I've also tried BMI in several ways, including taking it to the extreme
in terms of minimizing x86 instruction count (likely not the optimal
choice since we actually need to optimize uops, and latency hiding).
That version is:
#define P(N) BF_current+8*N
#define Sa(N) P(18)+0x400*N
#define Sb(N) P(18)+0x1000+0x400*N
#define BF_ROUND(La, La_lo, La_hi, Lb, Lb_lo, Lb_hi, Ra, Rb, N) \
bextr %r14d,La,tmp1; \
bextr %r14d,Lb,tmp5; \
xorl P(N)+8,Ra; \
xorl P(N)+12,Rb; \
bextr %r15d,La,tmp2; \
bextr %r15d,Lb,tmp6; \
movl Sa(0)(,tmp1_64,4),tmp1; \
movl Sb(0)(,tmp5_64,4),tmp5; \
movzbl La_hi,tmp3; \
movzbl Lb_hi,tmp7; \
addl Sa(1)(,tmp2_64,4),tmp1; \
addl Sb(1)(,tmp6_64,4),tmp5; \
movzbl La_lo,tmp4; \
movzbl Lb_lo,tmp8; \
xorl Sa(2)(,tmp3_64,4),tmp1; \
xorl Sb(2)(,tmp7_64,4),tmp5; \
addl Sa(3)(,tmp4_64,4),tmp1; \
addl Sb(3)(,tmp8_64,4),tmp5; \
xorl tmp1,Ra; \
xorl tmp5,Rb
where the out-of-loop initialization code included:
movl $0x0818,%r14d
movl $0x0810,%r15d
This is 20 instructions per round for two interleaved instances, so 10
instructions per round per instance. Thus, BMI can beat MMX2 in x86
instruction count, but like I said that is likely suboptimal in other
aspects.
So many experiments and no luck yet on current non-crippled CPUs and
systems (64-bit with HT).
If I find more time for this, I'll probably proceed with high-level
optimizations first, just to improve things a little bit, achieving
something like 6.8k c/s on the i7-4770K with OpenMP:
http://www.openwall.com/presentations/Passwords14-Energy-Efficient-Cracking/slide-50.html
by making the uses of Blowfish outside of the variable cost loop
use the interleaved implementation as well. And maybe 7k with
independent instances (no thread safety gives an extra register).
Alexander
This is to share some of my thoughts and results from a while ago.
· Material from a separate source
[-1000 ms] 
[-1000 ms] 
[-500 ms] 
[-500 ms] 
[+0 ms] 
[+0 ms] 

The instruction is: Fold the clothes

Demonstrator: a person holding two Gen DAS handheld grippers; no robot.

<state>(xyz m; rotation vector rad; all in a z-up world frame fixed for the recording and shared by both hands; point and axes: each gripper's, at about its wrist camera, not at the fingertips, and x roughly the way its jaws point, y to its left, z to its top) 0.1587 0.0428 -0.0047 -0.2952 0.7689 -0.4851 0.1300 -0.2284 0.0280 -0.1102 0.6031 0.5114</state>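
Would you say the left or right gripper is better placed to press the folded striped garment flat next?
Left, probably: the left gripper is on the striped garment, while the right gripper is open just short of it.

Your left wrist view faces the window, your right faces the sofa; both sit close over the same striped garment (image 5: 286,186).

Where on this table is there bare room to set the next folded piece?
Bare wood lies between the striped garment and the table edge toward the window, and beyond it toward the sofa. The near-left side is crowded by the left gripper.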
As a side-effect of Katja's project, we realized that with our current
bcrypt code we're still way below the peak L1 data cache reads rate on
x86 CPUs:
http://www.openwall.com/presentations/Passwords14-Energy-Efficient-Cracking/slide-51.html
http://www.openwall.com/presentations/Passwords14-Energy-Efficient-Cracking/slide-52.html
As you can see, if L1 data cache reads were the bottleneck, i7-4770K
could theoretically do up to ~11.1k c/s, but it only achieves ~6.6k c/s
with our current code. That's about 60%. Not bad, but there might be
room for improvement.
The 11.1k figure assumes the 3.7 GHz max turbo clock rate with all cores
in use (I think it's realistic), but P reads from cache (not registers)
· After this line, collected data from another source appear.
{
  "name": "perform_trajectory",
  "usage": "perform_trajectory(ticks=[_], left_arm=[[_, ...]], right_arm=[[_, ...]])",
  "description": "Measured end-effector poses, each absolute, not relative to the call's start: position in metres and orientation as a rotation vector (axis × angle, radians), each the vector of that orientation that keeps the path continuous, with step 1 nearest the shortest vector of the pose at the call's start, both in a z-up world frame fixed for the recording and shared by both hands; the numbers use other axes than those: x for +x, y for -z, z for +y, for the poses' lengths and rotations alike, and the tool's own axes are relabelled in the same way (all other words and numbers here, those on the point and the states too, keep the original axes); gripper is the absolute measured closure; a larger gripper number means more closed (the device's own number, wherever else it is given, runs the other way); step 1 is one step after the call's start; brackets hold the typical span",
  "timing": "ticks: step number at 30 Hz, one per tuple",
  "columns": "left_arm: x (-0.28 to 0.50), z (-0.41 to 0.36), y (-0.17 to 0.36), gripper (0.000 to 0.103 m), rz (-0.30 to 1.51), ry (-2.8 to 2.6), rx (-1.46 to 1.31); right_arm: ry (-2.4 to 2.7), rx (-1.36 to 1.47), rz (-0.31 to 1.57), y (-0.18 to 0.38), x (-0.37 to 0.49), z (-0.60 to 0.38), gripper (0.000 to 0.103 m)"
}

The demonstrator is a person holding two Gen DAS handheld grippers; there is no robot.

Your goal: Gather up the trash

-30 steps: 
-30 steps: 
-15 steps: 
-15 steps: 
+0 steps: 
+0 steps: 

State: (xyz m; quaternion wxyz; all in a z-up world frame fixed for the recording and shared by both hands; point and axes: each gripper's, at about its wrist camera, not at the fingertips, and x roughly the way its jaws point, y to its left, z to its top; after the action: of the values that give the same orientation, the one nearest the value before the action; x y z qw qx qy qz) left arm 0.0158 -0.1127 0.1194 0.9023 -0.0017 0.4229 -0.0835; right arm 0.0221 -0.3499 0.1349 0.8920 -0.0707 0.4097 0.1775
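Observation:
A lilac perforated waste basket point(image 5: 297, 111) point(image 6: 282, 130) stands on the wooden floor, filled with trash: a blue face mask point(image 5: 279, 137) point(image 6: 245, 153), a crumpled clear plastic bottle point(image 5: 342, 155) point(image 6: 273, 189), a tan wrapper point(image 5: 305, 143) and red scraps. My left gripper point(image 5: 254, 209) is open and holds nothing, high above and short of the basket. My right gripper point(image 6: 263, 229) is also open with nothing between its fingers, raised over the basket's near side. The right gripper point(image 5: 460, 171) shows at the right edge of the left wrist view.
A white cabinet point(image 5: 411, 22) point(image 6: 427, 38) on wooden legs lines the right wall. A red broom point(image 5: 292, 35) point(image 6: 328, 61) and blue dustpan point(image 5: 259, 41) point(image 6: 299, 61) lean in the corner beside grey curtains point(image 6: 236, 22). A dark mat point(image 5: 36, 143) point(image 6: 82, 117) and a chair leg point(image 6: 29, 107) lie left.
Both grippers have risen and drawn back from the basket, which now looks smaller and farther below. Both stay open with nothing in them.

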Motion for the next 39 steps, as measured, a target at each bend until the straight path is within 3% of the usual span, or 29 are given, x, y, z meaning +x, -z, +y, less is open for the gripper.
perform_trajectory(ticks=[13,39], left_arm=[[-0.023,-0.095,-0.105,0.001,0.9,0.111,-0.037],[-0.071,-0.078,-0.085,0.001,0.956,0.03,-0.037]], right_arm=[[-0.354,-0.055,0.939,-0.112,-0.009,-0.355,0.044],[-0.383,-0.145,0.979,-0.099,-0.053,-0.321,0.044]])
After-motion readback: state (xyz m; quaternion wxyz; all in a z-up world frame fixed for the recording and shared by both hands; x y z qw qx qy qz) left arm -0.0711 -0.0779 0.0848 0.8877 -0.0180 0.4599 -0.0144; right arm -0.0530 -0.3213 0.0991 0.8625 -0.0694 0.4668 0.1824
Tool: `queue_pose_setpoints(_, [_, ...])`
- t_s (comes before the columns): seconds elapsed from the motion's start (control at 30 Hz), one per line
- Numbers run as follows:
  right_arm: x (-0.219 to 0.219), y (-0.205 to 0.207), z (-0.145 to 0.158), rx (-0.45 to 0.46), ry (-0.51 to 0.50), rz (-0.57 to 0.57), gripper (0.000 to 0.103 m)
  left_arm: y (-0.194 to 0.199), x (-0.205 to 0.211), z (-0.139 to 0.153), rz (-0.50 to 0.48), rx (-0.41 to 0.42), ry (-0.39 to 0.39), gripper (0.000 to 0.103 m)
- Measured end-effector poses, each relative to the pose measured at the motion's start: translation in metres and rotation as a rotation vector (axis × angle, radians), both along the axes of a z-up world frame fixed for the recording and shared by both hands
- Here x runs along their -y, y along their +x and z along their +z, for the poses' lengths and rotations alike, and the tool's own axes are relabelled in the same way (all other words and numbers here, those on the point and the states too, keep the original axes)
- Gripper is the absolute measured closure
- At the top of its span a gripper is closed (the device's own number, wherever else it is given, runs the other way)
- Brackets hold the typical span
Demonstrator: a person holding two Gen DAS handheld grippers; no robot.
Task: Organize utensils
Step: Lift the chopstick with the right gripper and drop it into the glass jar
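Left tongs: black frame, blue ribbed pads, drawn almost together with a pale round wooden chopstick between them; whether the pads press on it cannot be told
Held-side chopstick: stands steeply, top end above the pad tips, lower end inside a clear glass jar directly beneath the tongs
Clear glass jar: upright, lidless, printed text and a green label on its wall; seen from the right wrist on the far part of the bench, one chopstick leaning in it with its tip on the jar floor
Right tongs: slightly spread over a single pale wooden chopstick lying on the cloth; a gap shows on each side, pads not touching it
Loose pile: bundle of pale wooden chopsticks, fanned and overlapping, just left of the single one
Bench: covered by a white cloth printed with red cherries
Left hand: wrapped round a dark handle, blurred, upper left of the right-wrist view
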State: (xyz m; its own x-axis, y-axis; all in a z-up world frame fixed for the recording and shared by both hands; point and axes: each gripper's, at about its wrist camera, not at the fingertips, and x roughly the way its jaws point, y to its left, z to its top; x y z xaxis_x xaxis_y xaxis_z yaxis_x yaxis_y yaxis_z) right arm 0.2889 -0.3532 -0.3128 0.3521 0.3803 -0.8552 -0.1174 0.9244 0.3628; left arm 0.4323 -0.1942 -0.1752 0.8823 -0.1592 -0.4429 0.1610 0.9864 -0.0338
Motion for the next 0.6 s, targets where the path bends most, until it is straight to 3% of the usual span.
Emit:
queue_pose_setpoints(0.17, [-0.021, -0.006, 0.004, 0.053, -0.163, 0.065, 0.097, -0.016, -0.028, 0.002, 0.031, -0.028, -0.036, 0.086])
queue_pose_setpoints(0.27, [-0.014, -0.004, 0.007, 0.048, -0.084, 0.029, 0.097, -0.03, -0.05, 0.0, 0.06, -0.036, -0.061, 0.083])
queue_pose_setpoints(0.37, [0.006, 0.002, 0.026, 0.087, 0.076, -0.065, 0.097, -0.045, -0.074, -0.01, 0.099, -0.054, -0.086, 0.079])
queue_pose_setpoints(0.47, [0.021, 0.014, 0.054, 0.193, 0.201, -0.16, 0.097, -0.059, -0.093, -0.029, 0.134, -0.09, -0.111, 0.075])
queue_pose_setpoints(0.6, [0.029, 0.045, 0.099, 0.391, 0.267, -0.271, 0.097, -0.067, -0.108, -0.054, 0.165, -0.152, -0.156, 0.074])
and moreover no combining of P reads. Since P is being read
sequentially, it may be possible to combine its 32-bit reads into fewer
larger reads (whether for one bcrypt instance or across instances), and
then we'd need fewer than 5 reads from cache per Blowfish round on
average (but rather 4.5 with 64-bit reads, or even closer to 4 with
wider than 64-bit reads). With this, the 11.1k figure might even be an
under-estimate. At 4.5 reads/round, it'd be 12.3k.
Now, the bottleneck does indeed appear to be different. It appears to
be taking too many instructions and uops to extract all of the S-box
indices and compute the effective addresses to keep the L1 data cache
read ports 100% busy at all times. (We only keep them about 60% busy.)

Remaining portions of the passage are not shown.